Question about running inference on multiple Hailo models

Hello,

I’m currently working with YOLO-based models, like yolov11n for detection and yolov8s-pose for keypoints, on the Hailo-8L accelerator.

I have a couple of questions:

  1. Is it feasible to load and run inference on two different .hef models (on the same input)—say, one for detection and another for pose estimation—sequentially on the same device?

  2. Also, could you share any code examples or documentation on how to run compiled .hef models directly on Hailo hardware using HailoRT?

I’m really trying to get a better grasp on executing multiple models and managing the performance trade-offs involved.

Thanks so much for your assistance!

Best regards.

Yes, the HailoRT scheduler allows you to do that.

See HailoRT User Guide.

Our Application Examples contains a GStreamer based LPR pipeline using multiple networks.

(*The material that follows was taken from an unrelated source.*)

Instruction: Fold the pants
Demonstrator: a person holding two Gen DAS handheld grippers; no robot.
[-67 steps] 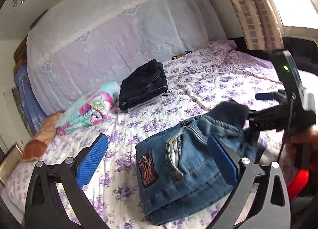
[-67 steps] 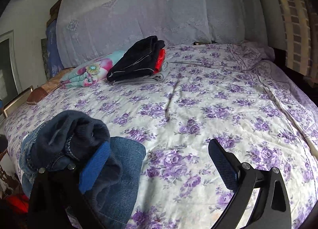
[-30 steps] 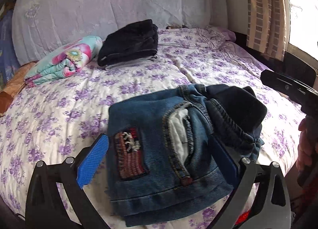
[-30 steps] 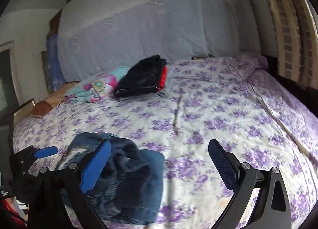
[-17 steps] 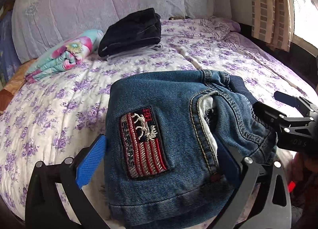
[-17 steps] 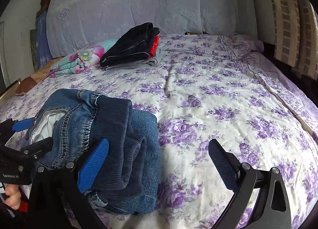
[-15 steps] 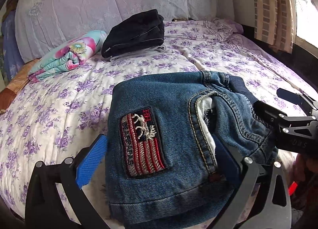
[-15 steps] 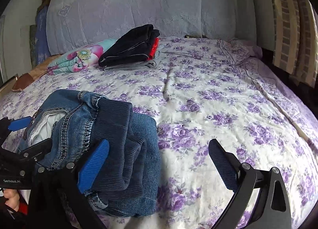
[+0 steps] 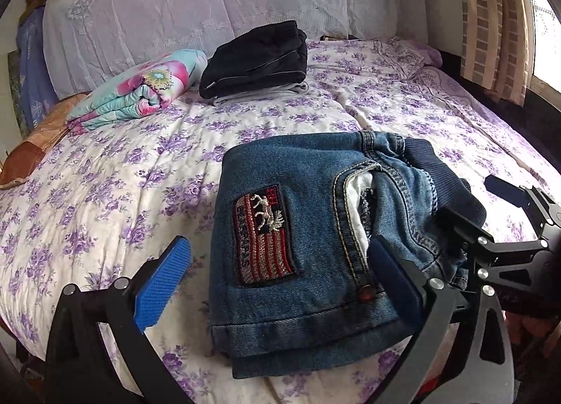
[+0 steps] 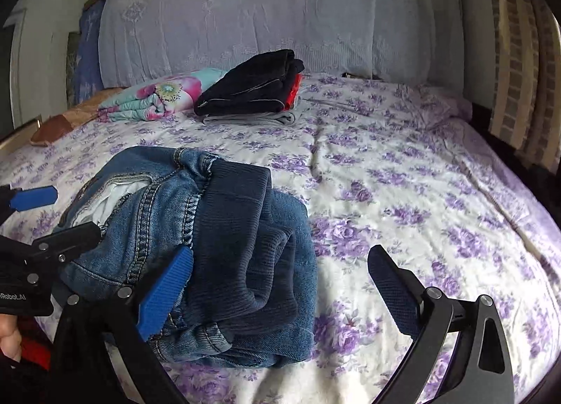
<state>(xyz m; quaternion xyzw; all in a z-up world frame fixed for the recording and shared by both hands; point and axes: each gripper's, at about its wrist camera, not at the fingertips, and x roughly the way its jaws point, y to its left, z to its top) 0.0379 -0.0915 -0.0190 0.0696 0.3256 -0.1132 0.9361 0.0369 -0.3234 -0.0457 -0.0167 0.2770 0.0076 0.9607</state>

GitHub - Hailo Application Code Examples - Multistream LPR

You can use the hailortcli run2 command to test running multiple networks without an application.

hailortcli run2 set-net model1.hef set-net model2.hef

Use hailortcli run2 --help to see all options to tune the scenario e.g. fix the framerate for a model …

You can use the HailoRT monitor to see the networks running similar to htop. In a second terminal use the following command.

hailortcli monitor

You will need to set the Hailo monitor environment variable before your run your app or the CLI command.

export HAILO_MONITOR=1
hailortcli run2 set-net model1.hef ...